For this test the aerodynamic measuring section (AMS), as represented in Figure 1, is separated from the main rig, and the louvre is mounted in the upstream opening. Pressure tappings in the plenum walls of the AMS allow measurement of the static pressure within the plenum during testing. The volume flow rate is calculated from the differential pressure at the measuring cones. An accurate reading of this can be measured due to the fact that the plenum has a set of settling screens within to produce even flow through the cones.

Table 2 – benchmark performance for the Pressure Drop test

*Cd represents the fraction of the physical area of flow which is the effective area of flow

Overall Performance

The Overall performance rating is obtained simply by multiplying the Rain Rejection Effectiveness and the Discharge Loss Coefficient:

Overall Performance = Rain Rejection Effectiveness x Cd

This gives a single, simple measure of the overall louvre performance. However, due to the simplistic nature of this overall measure, louvres with very different characteristics can have similar overall performance ratings. For example, a louvre with a very good discharge loss coefficient will often have a much lower rain rejection effectiveness and vice versa.  Therefore good airflow characteristics can sometimes mask poor weather performance.

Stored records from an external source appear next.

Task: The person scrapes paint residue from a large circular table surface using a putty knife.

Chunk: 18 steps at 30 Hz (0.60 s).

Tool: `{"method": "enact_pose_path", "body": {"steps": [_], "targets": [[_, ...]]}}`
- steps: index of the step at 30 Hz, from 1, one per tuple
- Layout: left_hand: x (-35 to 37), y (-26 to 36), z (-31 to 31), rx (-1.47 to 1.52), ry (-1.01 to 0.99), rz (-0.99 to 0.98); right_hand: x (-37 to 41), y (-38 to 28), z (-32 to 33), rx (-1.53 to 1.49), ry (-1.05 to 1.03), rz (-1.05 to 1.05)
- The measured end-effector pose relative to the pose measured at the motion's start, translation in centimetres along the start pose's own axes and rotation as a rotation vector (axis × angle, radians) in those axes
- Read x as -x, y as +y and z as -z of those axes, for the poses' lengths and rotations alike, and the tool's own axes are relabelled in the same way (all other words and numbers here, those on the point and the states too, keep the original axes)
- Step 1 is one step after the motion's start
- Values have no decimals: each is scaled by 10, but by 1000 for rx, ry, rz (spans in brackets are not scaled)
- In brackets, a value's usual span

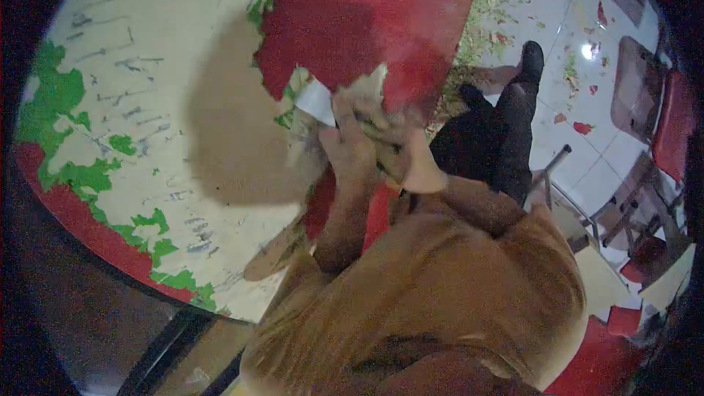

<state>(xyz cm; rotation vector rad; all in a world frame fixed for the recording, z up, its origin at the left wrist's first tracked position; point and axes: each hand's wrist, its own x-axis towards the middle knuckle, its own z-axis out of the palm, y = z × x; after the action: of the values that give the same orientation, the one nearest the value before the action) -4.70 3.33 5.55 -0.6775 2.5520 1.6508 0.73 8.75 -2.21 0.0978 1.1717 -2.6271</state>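
Observation:
My left hand (347,148) and my right hand (416,163) are close together at the edge of the peeling red coating (323,44). Between them is a scraper with a flat pale blade (315,103), pressed to the tabletop. The left fingers are closed near the blade. My right hand is closed just behind, where the handle is hidden. Blur smears the finger details. A curled, loosened strip (367,86) lifts beside the blade. Left of it the tabletop (183,44) shows bare cream with dark scratches and green patches (55,92).
A red band (103,231) runs along the table's near-left rim. Shavings (477,37) and red flakes (583,128) litter the white tiled floor (546,0). My black-trousered leg (517,125) extends over it. A metal-framed chair (557,183) and a red seat (671,128) stand at right.

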Motion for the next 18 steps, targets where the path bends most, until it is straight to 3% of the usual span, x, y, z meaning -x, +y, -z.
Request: {"method": "enact_pose_path", "body": {"steps": [1, 3, 5, 8, 11, 12, 15, 18], "targets": [[0, -1, -3, 63, 18, -26, -6, 1, -1, 19, 15, 71], [5, 2, -3, 158, 17, 37, -10, -9, 4, 329, -45, 162], [1, 13, -2, 183, 31, 140, -15, -30, 5, 349, -133, -42], [18, -11, 8, 54, 161, 207, 15, -13, -23, 87, 93, -163], [18, -2, 10, 3, 193, 198, -6, -22, 11, 343, -245, -6], [18, 6, 11, 35, 140, 160, -16, -23, 12, 344, -296, -156], [7, 7, 3, 82, 12, 33, -15, -28, -1, 137, -98, 149], [18, -11, 13, 115, 22, 53, 2, -11, -6, 160, -42, 189]]}}
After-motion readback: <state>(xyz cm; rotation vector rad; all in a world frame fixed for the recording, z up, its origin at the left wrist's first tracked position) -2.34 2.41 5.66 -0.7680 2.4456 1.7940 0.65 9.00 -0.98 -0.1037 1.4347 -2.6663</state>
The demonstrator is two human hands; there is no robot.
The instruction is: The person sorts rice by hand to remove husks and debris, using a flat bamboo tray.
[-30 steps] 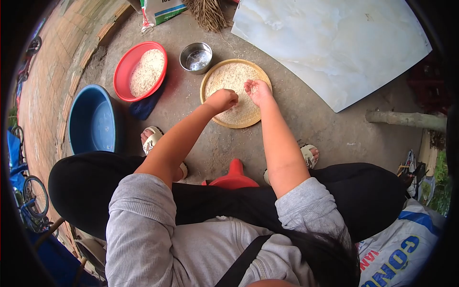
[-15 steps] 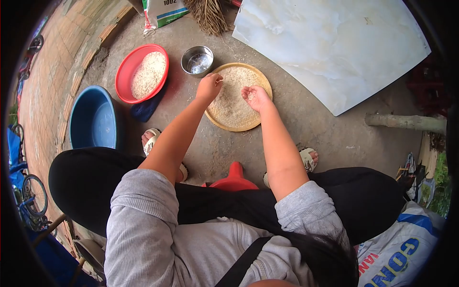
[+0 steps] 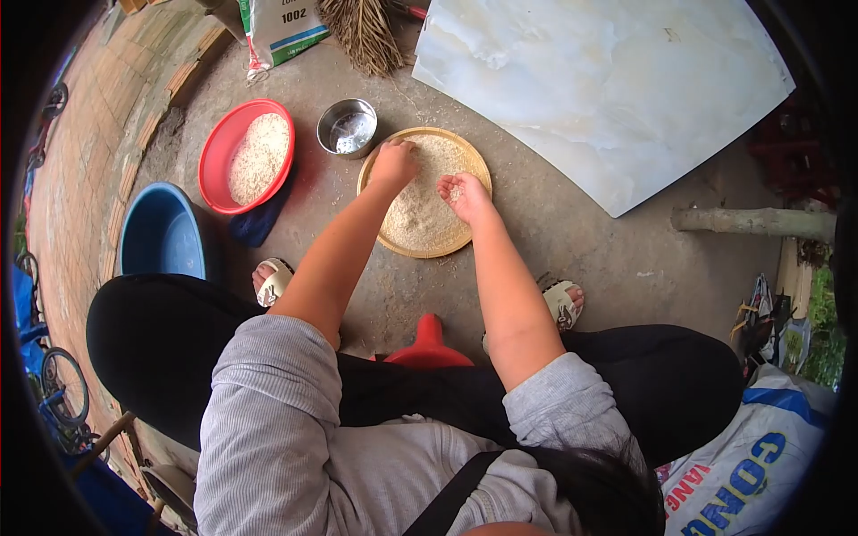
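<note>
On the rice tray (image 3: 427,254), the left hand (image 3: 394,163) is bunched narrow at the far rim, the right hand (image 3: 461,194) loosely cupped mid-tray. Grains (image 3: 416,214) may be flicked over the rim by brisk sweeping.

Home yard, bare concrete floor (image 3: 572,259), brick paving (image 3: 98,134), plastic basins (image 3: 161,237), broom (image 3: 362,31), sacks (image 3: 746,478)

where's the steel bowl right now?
Head view, upper left of centre: the steel bowl sits between the red basin and the woven tray, just beyond the left hand.
</note>
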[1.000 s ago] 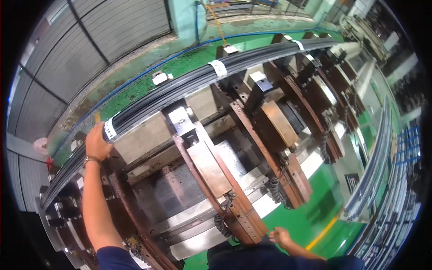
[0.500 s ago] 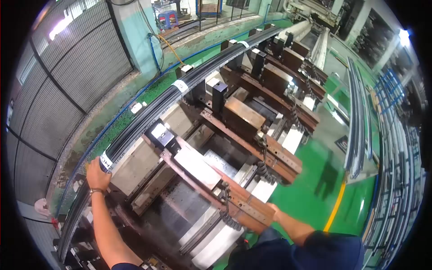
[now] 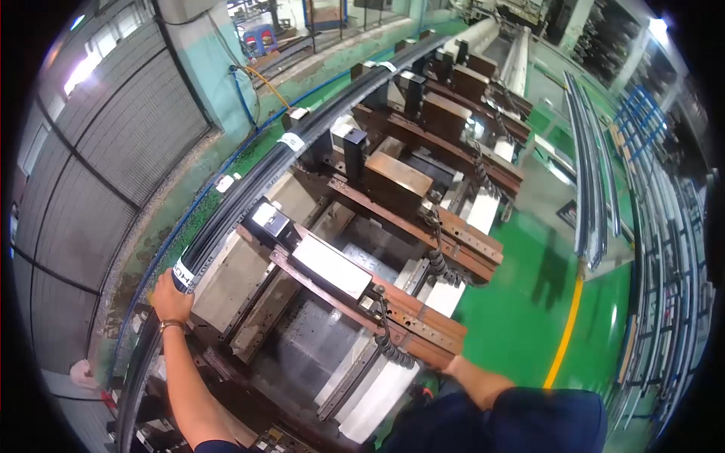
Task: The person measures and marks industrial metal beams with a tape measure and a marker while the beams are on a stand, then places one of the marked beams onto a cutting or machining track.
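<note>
A long bundle of dark bars (image 3: 226, 219), bound with white printed bands, runs diagonally from the lower left to the far top of the view. My left hand (image 3: 172, 298) is closed over its near side, just below a white band (image 3: 182, 273). Some of those fingers are hidden behind the bars. Black upright stops (image 3: 268, 219) stand along the bundle's inner side. At the near end of a brown steel beam (image 3: 430, 336), my right hand (image 3: 462, 371) touches or rests by the metal; its fingers are out of sight.
Several brown beams and blocks (image 3: 399, 175) cross the machine bed, with coiled black cables (image 3: 394, 351) at their ends. Mesh fencing (image 3: 98, 143) and a pillar (image 3: 219, 72) stand to the left. More long bars (image 3: 589, 181) lie on the right, beside a yellow floor line (image 3: 565, 332).
My view has turned slightly, so the far machine parts and the bars on the right appear shifted left. My left hand stays at the same spot on the bundle, my right hand by the beam end.
</note>
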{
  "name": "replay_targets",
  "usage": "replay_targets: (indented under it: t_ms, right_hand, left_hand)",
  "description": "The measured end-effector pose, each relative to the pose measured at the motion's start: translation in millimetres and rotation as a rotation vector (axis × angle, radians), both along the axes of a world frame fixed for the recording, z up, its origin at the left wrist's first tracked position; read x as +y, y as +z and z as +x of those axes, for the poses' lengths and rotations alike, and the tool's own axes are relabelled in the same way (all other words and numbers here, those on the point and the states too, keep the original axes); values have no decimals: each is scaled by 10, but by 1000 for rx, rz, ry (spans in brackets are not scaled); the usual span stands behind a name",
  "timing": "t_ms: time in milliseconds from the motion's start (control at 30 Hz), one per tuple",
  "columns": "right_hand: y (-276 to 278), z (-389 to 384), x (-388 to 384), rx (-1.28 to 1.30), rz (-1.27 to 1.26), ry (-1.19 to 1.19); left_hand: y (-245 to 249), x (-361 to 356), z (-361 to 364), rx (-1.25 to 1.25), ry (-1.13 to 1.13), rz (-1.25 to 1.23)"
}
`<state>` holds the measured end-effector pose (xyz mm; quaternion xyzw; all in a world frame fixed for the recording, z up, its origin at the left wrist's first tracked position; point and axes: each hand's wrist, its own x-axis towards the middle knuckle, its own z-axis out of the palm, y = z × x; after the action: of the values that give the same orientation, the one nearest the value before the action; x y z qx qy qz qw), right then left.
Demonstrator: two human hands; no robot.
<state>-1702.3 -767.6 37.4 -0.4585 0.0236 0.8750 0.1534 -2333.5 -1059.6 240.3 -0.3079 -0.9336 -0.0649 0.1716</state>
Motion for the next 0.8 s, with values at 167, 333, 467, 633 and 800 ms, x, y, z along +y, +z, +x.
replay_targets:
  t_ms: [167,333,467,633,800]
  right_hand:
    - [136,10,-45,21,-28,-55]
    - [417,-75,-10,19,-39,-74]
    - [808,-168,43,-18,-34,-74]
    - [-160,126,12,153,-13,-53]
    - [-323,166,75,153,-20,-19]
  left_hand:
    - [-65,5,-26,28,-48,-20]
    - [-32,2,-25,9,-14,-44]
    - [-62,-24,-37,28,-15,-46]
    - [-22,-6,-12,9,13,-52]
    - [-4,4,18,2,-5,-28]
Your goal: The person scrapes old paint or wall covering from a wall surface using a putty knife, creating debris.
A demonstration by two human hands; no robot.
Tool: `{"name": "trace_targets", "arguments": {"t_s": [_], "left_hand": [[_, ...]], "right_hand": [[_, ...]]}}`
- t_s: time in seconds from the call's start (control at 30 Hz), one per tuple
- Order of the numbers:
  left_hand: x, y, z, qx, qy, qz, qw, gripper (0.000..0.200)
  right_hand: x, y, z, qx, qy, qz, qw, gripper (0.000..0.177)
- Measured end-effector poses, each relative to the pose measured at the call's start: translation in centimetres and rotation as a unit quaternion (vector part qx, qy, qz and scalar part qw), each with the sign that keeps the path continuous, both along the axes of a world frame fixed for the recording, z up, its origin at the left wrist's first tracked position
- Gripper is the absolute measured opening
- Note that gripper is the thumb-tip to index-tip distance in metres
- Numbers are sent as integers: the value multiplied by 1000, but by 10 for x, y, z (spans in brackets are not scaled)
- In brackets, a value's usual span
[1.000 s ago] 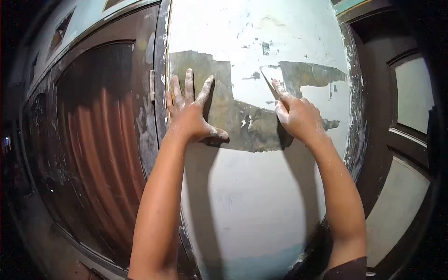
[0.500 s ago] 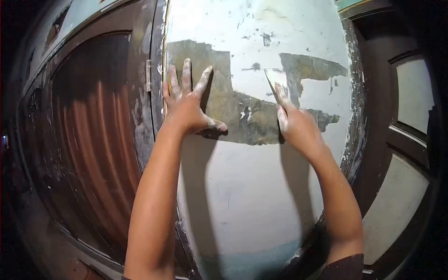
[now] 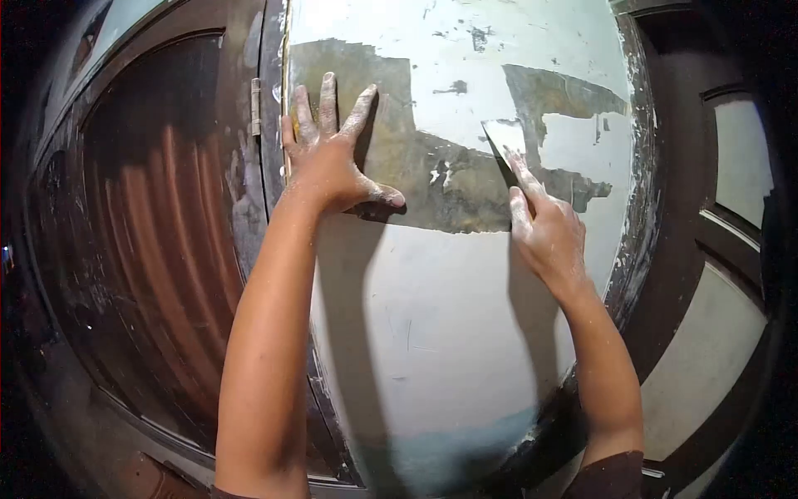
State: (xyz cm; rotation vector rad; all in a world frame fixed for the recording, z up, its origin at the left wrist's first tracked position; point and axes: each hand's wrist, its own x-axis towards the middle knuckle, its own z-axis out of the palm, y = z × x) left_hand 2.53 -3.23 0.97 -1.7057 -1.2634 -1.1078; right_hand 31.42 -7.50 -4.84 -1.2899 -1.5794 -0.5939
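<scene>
My left hand (image 3: 328, 162) lies against the wall with its fingers spread, over a bare grey-brown patch (image 3: 391, 108) where the pale coating is gone. White dust covers its fingers. In my right hand (image 3: 549, 229) is a putty knife (image 3: 504, 137), its handle mostly hidden by my fingers. The wide blade points up and left, close against the wall at the lower edge of a remaining strip of white paint (image 3: 453, 116). Ragged paint edges and small flecks surround the bare patch on the wall (image 3: 432, 324).
A dark wooden frame with a hinge (image 3: 256, 106) borders the wall on the left, beside a window with a reddish-brown curtain (image 3: 170, 249). To the right stands a dark panelled door (image 3: 694, 241) with pale panels. Bluish paint (image 3: 465, 445) shows low on the wall.
The view has tilted slightly, so the wall sits higher in the frame. My right hand and the putty knife have shifted down and a little right along the wall; my left hand stays planted.
</scene>
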Motion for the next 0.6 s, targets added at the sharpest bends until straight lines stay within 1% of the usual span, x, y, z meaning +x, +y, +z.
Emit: {"name": "trace_targets", "arguments": {"t_s": [0.07, 0.13, 0.17, 0.2, 0.23, 0.27, 0.33, 0.4, 0.47, 0.53, 0.57, 0.6], "left_hand": [[1, -1, 2, -11, 1, 7, 1000, 161], [2, 0, 1, -1, 7, 20, 1000, 160], [2, 0, 1, -5, 8, 23, 1000, 160], [1, -1, 1, -8, 6, 25, 1000, 160], [0, 1, 2, -3, 11, 25, 1000, 160], [0, 2, 1, -5, 10, 24, 1000, 160], [-1, 2, 0, 4, 9, 6, 1000, 159], [-1, 2, -1, 8, 6, 4, 1000, 158], [0, 1, 0, -2, 7, 5, 1000, 158], [-2, 1, 0, 13, 13, -9, 1000, 157], [-2, 1, 0, 10, 12, -13, 1000, 157], [-2, 2, 0, 9, 9, -18, 1000, 156]], "right_hand": [[0, 11, 4, 73, -3, 21, 997, 49], [-9, 8, 36, 56, 28, 41, 997, 44], [-10, 13, 47, 84, 19, 27, 996, 42], [-9, 18, 54, 116, 15, 44, 992, 40], [-8, 21, 53, 110, 22, 52, 992, 40], [-8, 25, 51, 104, 29, 61, 992, 39], [-7, 26, 23, 118, 48, 80, 989, 36], [0, 26, -6, 108, 21, 72, 991, 39], [5, 40, -10, 183, -4, 91, 979, 40], [-4, 26, 22, 96, 44, 64, 992, 39], [-6, 29, 36, 140, 36, 76, 987, 40], [-3, 34, 51, 142, 26, 55, 988, 38]]}}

Factors that may affect real louvre performance, compared to the test

-Site Conditions
-Installation – may not be flush with a wall
-Louvre size – standard test size is 1m2
-Orientation of the louvre blades
-Bird/rodent/insect guards
-Structural elements

Problems with this Classification System

A number of problems associated with the water penetration classification were identified in a 2013 blog post by Graeme Clarke of Colt UK (reference below). The article emphasises the problem with classifying louvres which have 99% effectiveness in the same group as those with 99.9%. For example, the table below shows that three Class A weather louvres can have very different numerical results in a rain penetration test:

Table 3 – Comparing volume of water passed over single, double and triple bank louvres.

The volume of water passed over the single bank louvre (i.e. the water allowed to pass into the building) is substantially greater than the volume of water passed over the double bank louvre, whilst the Class A triple bank louvre had no measureable water penetration at all. Furthermore, these tests were all carried out on standard 1m2 panels. For larger panels the difference in the volume of water penetration would need to be scaled up by the same factor.

The results also highlight that the design of the single bank extruded louvre blade tends to project incoming water deep into the building, whilst the double bank louvre tends to eject the water downwards, so preventing deep water penetration. As a result, the use of double or triple bank louvres, rather than the cheaper single bank, is generally recommended.

The above discussion leads us to conclude that, whilst EN 13030 is a useful guide for confirming the suitability of a louvre system for rain defence, it should not be relied upon for every project.